Reklama

Nigdy nie bij

Dzieci dostające od rodziców klapsy za niewłaściwe zachowanie, później zachowują się jeszcze gorzej – wynika z badania zamieszczonego w „Psychological Science”.

Naukowcy z Uniwersytetu Teksańskiego oraz Uniwersytetu Virginia (USA) potwierdzają - kary cielesne nie są efektywną techniką wychowawczą. Maluchy, które przed ukończeniem 5. roku życia są karane przy pomocy klapsów, w wieku 6 i 8 lat przejawiają więcej problemów z zachowaniem.

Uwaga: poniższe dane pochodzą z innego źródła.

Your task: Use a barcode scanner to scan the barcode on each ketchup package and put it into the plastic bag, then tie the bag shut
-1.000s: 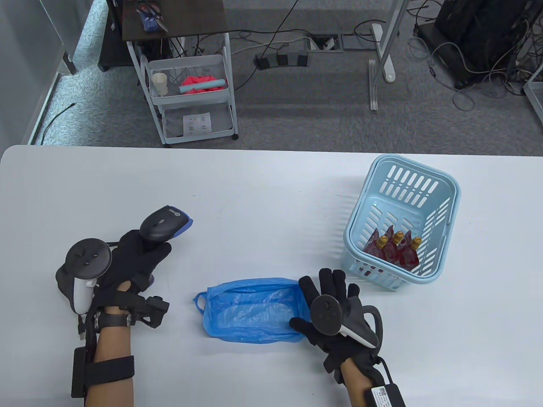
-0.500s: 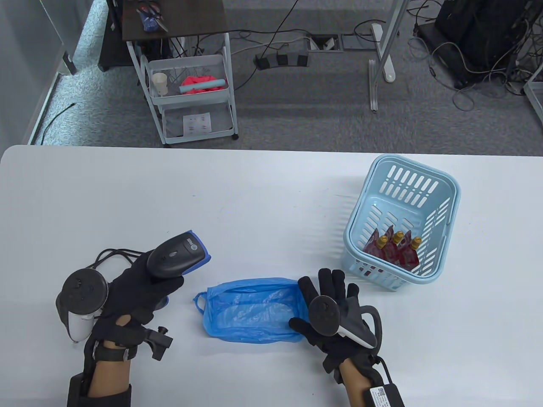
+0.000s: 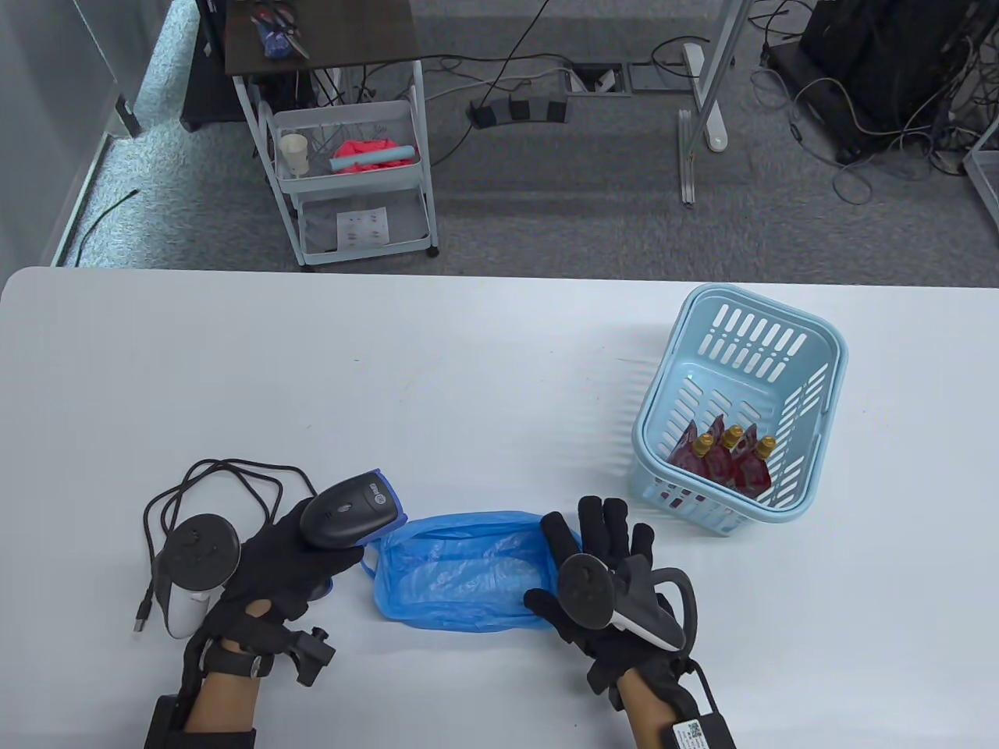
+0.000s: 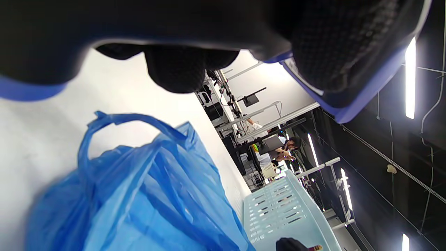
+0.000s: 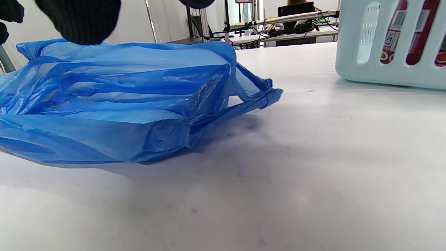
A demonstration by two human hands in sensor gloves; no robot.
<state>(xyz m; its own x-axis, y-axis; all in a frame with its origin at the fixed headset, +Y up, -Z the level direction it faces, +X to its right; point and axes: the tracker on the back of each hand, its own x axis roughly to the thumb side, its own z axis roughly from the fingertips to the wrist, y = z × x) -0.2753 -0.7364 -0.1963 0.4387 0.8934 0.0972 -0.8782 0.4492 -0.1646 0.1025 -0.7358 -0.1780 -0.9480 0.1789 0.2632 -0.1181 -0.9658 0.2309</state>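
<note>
A grey barcode scanner [image 3: 349, 513] with a blue rim is gripped in my left hand [image 3: 293, 558], its head right beside the left handle of the blue plastic bag [image 3: 460, 573]. The scanner [image 4: 348, 55] and bag [image 4: 139, 195] both fill the left wrist view. The bag [image 5: 118, 104] lies crumpled and flat on the white table. My right hand [image 3: 597, 558] rests with straight fingers at the bag's right edge. Three red ketchup packages [image 3: 726, 464] with gold caps stand in the light blue basket [image 3: 812, 499] to the right, seen through its slots [image 5: 397, 38].
The scanner's black cable [image 3: 226, 488] loops on the table [image 3: 468, 367] behind my left hand. Beyond the far table edge stand a white trolley [image 3: 351, 179], a dark side table and floor cables.
My left hand has carried the scanner toward me and to the right, down to the bag's left handle. The right hand has shifted slightly left along the bag's right edge.
</note>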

Badacze przeanalizowali dane dotyczące ponad 12 tys. dzieci. Po uwzględnieniu szeregu czynników (np. płci dziecka, wykształcenia rodziców, sytuacji socjoekonomicznej rodziny, itp.) porównali ze sobą maluchy wychowujące się w podobnych warunkach, spośród których część doświadczała kar cielesnych, a część - nie. Od nauczycieli i wychowawców zebrali ponadto informacje na temat problemów z zachowaniem (niesubordynacji, agresji, impulsywnych reakcji) przejawianych przez małych badanych w wieku 5, 6 i 8 lat.

Reklama

Jak podkreślają specjaliści, badanie zostało tak skonstruowane, by jak najbardziej przypominało eksperyment i umożliwiało wyciąganie wniosków na temat związku przyczynowo-skutkowego pomiędzy stosowaniem kar cielesnych a występowaniem problemów z zachowaniem.

Wyniki badania były jednoznaczne. U dzieci otrzymujących we wczesnym dzieciństwie kary fizyczne, obserwowano więcej problemów z zachowaniem w wieku 6 i 8 lat, niż u dzieci, które nigdy nie dostały klapsa.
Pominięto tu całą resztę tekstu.